About
English organist, choral trainer, and composer affectionately nicknamed Doc H by his choristers and best remembered today for his Anglican church music.
Before Fame
He became a chorister at Holy Trinity, Tulse Hill. At the age of 14, he took up a "flexible" position as assistant organist at St David's Cathedral in Wales under Herbert Morris, followed at 16 by a scholarship to the Royal College of Music.
Trivia
His most famous works are two anthems for unaccompanied double choir, 1925's "Faire is the heaven," a setting of Edmund Spenser's poem "An Hymne of Heavenly Beautie," and 1959's "Bring us, O Lord God," a setting of a poem by John Donne.
Family Life
He was born in Fulham, London and became a chorister at Holy Trinity, Tulse Hill. He married Kathleen Doris Carter in 1913 and they had two daughters.

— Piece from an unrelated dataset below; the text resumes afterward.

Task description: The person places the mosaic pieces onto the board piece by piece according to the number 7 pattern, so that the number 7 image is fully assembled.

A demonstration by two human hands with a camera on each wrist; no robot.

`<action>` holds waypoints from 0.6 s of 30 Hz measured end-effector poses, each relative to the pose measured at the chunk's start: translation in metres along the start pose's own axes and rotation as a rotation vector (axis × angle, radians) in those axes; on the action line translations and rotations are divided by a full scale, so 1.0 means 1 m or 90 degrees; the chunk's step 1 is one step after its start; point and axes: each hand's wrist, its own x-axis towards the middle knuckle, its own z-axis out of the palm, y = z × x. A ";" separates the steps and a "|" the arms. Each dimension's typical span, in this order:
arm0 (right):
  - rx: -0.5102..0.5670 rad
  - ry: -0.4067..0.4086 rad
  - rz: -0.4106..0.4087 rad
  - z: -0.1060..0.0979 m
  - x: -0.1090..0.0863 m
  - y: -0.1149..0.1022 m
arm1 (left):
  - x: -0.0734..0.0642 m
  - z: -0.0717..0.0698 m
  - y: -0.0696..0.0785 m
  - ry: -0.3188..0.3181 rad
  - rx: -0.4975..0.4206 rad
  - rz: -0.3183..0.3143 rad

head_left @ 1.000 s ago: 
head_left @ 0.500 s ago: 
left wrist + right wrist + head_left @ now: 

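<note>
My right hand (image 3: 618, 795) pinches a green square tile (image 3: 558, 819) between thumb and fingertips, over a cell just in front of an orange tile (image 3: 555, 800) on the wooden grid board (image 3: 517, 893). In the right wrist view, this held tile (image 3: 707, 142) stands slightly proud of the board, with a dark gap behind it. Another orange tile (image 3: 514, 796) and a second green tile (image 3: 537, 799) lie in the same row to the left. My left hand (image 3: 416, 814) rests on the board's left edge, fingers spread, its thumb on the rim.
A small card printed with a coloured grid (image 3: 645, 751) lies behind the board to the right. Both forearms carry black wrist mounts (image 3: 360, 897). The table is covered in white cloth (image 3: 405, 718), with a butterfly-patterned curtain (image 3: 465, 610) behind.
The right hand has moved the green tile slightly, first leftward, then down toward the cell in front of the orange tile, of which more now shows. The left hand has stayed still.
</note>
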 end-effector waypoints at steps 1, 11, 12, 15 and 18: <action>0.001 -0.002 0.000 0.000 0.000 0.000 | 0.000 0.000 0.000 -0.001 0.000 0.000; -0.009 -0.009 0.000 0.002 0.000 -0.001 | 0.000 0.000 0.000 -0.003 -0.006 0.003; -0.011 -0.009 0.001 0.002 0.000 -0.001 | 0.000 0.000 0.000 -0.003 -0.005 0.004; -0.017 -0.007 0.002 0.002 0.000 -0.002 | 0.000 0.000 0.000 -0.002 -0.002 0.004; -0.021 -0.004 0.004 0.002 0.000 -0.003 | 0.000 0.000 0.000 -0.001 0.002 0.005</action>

She had suffered from deafness since 1925, but in the early 1960s her hearing was partially restored. She died in 1968. Harris died at the age of 90 five years later.
Associated With
He was involved in the musical education of the teenage Princesses Elizabeth II and Margaret Rose, who spent the wartime period at Windsor Castle. Every Monday he would direct madrigal practice in the Red Drawing Room at Windsor, where the two Princesses sang alongside four of the senior choristers.